Opinion
Decided March 20, 1901.
Forcible Entry and Detainer — Appeal.
Article 2540, Revised Statutes, making the judgment of the county court final in cases of forcible entry and detainer, except where damages are awarded in excess of $100, denies the right of appeal from a judgment of the county court dismissing the appeal of a plaintiff in a justice court from a judgment there for the defendant.
Appeal from the County Court of Kaufman. Tried below before Hon. John Vesey.
Lee R. Stroud, for appellant.
Jack Jack, for appellee.
Appellee sued appellant in the Justice Court in an action of forcible entry and detainer.
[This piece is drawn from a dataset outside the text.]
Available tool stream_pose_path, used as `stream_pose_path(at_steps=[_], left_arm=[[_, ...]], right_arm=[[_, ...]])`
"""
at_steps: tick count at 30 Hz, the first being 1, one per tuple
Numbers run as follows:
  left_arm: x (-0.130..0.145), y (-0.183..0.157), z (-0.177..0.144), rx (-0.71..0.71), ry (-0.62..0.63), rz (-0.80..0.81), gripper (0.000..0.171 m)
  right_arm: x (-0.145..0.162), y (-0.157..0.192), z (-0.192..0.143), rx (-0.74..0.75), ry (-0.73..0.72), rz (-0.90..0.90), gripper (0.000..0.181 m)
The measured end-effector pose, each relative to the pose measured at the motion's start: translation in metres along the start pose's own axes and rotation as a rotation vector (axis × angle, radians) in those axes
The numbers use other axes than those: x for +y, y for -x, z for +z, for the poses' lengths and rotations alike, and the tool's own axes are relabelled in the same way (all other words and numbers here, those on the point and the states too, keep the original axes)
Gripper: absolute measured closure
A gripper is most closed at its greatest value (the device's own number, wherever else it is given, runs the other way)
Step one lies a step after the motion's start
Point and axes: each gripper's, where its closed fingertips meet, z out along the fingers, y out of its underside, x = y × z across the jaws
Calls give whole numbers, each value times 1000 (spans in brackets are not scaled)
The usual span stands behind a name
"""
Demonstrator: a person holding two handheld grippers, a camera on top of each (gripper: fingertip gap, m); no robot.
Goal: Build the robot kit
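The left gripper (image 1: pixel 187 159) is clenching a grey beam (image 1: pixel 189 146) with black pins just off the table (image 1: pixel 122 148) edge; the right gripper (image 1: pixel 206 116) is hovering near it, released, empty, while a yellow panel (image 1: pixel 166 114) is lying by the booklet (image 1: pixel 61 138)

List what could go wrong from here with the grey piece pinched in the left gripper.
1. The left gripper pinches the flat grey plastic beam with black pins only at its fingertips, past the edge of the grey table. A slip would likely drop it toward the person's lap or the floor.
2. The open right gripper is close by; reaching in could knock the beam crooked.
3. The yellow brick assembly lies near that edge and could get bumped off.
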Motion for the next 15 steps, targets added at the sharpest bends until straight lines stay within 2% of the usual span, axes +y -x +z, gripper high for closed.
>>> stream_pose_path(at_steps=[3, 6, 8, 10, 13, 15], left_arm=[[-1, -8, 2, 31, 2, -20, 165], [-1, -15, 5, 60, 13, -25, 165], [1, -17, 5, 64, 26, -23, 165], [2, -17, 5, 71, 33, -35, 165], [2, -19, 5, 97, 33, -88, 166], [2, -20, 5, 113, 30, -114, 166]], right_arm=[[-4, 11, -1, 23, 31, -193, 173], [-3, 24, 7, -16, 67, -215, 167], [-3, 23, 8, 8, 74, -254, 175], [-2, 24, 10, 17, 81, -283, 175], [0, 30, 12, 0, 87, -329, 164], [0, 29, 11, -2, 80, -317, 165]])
From a judgment in appellee's favor, appellant appealed to the County Court, where upon motion of appellee, the appeal was dismissed, and appellant now attempts to appeal to this court. Appellee recovered no damages in either court.
Appellee has submitted a motion to dismiss the appeal, predicated upon article 2540 of the Revised Statutes, which in substance provides that when an action of forcible entry and detainer is appealed to and tried by the county court, the judgment of that court shall be conclusive, and no further appeal be allowed, except where there is a recovery of damages in an amount exceeding $100. There can be no mistake about the meaning of the statute, and it is quite clear that it cuts off the right of further appeal in this case. Yarbrough v. Jenkins, 3 App. C.C. (Willson), sec. 464; Stein v. Stely, 32 S.W. Rep., 861.
Motion sustained and appeal dismissed.